WORK INSTRUCTION
Once you find the line with "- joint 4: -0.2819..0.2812" in the entries below, return exactly every line from it through the line with "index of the".

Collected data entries
□ □ □ □ □

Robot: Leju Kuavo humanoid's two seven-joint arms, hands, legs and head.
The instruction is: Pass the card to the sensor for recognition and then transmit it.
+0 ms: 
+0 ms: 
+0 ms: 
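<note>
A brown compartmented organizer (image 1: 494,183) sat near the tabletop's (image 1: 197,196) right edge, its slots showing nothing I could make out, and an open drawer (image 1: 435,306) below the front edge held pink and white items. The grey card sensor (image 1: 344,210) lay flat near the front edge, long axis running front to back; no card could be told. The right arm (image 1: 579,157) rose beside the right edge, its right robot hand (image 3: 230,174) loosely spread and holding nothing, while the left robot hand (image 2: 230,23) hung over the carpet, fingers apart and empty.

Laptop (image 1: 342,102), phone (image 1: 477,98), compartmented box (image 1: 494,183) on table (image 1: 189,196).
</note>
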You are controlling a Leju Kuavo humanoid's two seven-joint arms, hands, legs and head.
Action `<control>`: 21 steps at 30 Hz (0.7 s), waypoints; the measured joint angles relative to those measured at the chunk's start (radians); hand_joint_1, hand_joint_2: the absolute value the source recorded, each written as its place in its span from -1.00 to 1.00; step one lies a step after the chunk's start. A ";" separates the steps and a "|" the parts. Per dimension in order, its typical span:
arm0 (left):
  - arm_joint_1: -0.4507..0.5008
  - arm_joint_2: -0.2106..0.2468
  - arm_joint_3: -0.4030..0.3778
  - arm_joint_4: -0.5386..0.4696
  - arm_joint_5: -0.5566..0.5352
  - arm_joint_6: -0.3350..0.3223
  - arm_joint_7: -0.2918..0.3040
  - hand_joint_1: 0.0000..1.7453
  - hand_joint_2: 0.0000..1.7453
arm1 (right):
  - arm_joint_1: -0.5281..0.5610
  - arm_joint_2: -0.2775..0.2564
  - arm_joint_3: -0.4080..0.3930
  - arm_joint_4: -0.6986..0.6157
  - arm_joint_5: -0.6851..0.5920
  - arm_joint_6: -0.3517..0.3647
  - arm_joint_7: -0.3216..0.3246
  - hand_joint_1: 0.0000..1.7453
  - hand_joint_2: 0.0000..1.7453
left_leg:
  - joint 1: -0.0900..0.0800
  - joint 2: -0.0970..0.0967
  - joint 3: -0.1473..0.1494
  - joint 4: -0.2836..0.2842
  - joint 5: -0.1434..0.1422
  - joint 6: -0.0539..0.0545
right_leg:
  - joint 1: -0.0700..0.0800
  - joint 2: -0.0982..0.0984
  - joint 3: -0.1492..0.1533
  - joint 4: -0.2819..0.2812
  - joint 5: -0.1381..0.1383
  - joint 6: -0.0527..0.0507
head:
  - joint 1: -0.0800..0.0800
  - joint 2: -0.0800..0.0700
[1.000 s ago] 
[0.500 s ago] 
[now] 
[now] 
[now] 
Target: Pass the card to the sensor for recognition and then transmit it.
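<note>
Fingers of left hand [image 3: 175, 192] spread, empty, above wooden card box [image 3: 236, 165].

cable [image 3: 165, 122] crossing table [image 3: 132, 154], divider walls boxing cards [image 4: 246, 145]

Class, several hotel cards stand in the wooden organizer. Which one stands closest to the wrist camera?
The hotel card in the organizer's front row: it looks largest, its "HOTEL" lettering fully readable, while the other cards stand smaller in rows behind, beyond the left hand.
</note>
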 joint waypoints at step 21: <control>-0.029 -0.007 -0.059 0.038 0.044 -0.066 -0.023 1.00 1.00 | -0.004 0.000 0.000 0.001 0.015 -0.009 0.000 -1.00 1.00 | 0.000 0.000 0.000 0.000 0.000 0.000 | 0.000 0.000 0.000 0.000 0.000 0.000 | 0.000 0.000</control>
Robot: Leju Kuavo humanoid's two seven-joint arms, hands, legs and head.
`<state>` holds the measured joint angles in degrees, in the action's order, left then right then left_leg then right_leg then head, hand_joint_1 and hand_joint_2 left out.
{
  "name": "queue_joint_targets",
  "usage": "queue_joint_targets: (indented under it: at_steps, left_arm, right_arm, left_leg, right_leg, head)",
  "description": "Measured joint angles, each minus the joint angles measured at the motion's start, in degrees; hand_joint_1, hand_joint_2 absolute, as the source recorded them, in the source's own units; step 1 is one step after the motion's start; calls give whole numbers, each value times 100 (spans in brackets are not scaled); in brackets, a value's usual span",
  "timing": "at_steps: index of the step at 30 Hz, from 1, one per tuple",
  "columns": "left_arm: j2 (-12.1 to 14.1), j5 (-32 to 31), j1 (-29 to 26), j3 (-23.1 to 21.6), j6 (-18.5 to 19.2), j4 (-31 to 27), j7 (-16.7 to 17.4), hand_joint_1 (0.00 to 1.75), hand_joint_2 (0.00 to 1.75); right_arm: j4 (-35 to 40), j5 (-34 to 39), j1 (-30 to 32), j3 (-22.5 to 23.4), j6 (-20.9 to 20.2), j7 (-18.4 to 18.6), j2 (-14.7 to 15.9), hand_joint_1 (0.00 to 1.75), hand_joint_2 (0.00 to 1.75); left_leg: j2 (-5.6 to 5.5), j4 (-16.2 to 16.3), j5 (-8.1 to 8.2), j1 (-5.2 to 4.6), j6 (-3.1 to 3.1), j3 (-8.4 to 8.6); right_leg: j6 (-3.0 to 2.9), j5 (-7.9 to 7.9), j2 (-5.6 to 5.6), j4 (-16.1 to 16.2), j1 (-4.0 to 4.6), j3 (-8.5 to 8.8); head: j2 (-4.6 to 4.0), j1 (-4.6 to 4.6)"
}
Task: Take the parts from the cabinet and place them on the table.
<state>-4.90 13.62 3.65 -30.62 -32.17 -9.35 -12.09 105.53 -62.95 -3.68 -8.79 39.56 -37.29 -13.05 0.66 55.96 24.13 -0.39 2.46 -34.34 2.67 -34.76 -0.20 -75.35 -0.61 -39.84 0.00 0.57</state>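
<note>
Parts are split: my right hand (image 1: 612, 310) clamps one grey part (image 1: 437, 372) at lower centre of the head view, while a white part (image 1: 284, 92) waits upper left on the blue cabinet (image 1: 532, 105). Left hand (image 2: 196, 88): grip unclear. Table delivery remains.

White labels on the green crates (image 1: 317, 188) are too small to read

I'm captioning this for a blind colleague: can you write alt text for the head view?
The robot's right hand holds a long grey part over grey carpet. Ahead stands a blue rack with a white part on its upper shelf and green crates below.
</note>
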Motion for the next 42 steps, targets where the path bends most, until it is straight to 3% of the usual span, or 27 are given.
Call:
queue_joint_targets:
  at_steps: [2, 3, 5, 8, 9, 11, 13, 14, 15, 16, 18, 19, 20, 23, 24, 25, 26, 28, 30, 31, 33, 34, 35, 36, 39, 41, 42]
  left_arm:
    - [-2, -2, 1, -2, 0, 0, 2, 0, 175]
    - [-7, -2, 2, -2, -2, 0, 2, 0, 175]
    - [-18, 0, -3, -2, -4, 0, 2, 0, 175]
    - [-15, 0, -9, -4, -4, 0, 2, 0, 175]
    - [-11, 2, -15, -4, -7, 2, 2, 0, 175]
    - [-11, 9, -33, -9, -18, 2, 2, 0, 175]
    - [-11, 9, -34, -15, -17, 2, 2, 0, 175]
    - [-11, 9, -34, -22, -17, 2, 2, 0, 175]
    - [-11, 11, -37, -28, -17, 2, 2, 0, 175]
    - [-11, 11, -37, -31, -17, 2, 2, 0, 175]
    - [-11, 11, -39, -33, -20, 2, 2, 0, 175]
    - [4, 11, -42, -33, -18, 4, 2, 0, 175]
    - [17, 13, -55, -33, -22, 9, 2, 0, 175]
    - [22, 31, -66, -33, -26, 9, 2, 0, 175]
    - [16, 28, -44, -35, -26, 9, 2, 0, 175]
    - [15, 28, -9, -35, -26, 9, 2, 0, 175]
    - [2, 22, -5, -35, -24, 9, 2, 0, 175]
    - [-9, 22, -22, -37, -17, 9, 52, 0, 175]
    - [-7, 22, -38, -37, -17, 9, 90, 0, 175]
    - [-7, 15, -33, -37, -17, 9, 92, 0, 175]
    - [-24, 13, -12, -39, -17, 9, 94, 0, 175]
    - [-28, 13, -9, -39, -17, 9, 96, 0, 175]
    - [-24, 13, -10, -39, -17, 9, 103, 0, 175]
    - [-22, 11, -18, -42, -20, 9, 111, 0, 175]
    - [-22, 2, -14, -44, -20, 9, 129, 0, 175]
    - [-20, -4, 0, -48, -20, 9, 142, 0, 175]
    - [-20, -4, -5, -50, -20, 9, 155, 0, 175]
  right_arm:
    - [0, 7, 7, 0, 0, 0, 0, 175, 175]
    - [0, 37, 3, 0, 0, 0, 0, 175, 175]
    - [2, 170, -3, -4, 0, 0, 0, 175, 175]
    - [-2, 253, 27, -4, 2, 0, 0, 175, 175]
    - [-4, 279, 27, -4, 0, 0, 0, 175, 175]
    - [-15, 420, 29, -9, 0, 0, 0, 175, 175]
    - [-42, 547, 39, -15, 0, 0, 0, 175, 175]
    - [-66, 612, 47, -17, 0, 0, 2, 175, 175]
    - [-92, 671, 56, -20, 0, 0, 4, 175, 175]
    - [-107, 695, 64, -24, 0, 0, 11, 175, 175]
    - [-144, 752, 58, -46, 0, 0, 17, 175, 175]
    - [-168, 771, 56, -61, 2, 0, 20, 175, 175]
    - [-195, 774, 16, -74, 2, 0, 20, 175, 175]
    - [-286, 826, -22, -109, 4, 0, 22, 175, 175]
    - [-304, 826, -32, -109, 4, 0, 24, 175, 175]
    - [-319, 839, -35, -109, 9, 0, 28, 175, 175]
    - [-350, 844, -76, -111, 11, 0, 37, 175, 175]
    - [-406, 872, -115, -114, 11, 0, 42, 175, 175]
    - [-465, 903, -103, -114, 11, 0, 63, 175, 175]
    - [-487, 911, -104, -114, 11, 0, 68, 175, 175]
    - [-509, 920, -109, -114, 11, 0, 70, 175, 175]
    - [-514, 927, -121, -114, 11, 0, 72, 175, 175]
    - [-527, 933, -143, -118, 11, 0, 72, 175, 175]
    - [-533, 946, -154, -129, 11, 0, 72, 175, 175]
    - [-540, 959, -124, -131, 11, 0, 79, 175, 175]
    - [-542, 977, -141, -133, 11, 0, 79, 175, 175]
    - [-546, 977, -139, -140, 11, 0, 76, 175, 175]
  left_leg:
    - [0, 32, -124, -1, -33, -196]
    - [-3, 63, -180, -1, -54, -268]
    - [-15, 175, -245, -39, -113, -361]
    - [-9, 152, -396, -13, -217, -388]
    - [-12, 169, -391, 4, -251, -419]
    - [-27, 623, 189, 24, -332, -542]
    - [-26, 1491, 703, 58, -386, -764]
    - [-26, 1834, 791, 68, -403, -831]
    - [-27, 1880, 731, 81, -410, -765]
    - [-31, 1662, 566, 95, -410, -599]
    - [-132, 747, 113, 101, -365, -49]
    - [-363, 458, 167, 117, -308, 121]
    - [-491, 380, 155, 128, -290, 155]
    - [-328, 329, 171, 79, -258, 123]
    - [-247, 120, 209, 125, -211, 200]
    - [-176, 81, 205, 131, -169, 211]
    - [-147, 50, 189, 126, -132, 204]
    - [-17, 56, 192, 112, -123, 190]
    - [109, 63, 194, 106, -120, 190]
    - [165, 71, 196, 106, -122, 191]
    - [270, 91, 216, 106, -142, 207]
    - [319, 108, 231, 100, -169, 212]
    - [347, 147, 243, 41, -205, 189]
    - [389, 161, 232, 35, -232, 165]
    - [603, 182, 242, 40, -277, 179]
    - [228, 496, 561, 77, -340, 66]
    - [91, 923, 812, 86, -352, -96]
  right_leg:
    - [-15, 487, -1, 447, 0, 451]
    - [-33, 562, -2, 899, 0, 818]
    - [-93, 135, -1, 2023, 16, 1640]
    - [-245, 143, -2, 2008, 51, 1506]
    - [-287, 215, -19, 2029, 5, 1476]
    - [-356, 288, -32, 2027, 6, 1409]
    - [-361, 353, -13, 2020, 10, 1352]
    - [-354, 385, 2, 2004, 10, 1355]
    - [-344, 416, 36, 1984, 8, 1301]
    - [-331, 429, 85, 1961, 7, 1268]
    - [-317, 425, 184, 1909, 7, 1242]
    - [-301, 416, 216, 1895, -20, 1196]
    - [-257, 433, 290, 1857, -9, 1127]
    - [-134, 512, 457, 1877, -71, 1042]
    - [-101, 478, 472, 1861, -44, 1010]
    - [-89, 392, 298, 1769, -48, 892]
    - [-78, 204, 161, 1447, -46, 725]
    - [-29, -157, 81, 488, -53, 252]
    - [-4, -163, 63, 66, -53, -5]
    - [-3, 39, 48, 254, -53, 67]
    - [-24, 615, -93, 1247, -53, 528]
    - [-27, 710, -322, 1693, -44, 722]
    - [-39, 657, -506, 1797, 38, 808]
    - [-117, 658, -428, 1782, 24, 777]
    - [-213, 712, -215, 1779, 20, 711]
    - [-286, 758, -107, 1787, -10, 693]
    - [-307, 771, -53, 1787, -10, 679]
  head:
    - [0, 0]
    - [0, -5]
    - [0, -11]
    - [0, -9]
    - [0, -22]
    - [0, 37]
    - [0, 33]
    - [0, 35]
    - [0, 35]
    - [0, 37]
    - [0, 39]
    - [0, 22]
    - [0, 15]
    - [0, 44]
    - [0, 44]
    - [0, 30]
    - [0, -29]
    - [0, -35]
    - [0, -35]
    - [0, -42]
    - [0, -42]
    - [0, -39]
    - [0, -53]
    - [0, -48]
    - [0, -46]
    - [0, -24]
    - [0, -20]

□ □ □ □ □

SOLVED PROBLEM
  - joint 4: -0.2819..0.2812
  - joint 5: -0.1381..0.1383
  - joint 6: -0.0527..0.0507
head:
  - joint 1: -0.0800..0.0800
  - joint 2: -0.0800..0.0700
[1.000 s ago] 
[0.500 s ago] 
[now] 
[now] 
[now] 
Target: Pass the card to the sensor for recognition and then transmit it.
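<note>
Fingers of left hand [image 3: 175, 192] spread, empty, above wooden card box [image 3: 236, 165].

cable [image 3: 165, 122] crossing table [image 3: 132, 154], divider walls boxing cards [image 4: 246, 145]

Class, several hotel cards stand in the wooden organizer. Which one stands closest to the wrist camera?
The hotel card in the organizer's front row: it looks largest, its "HOTEL" lettering fully readable, while the other cards stand smaller in rows behind, beyond the left hand.
</note>
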 joint waypoints at step 21: <control>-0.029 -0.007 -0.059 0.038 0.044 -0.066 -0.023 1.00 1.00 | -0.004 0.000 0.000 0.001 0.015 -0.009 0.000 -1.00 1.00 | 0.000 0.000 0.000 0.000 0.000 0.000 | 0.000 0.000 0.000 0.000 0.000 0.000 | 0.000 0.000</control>
Robot: Leju Kuavo humanoid's two seven-joint arms, hands, legs and head.
`<state>` holds the measured joint angles in degrees, in the action's order, left then right then left_leg then right_leg then head, hand_joint_1 and hand_joint_2 left out.
{
  "name": "queue_joint_targets",
  "usage": "queue_joint_targets: (indented under it: at_steps, left_arm, right_arm, left_leg, right_leg, head)",
  "description": "Measured joint angles, each minus the joint angles measured at the motion's start, in degrees; hand_joint_1, hand_joint_2 absolute, as the source recorded them, in the source's own units; step 1 is one step after the motion's start; calls give whole numbers, each value times 100 (spans in brackets are not scaled); in brackets, a value's usual span",
  "timing": "at_steps: index of the step at 30 Hz, from 1, one per tuple",

Nothing else belongs in the output.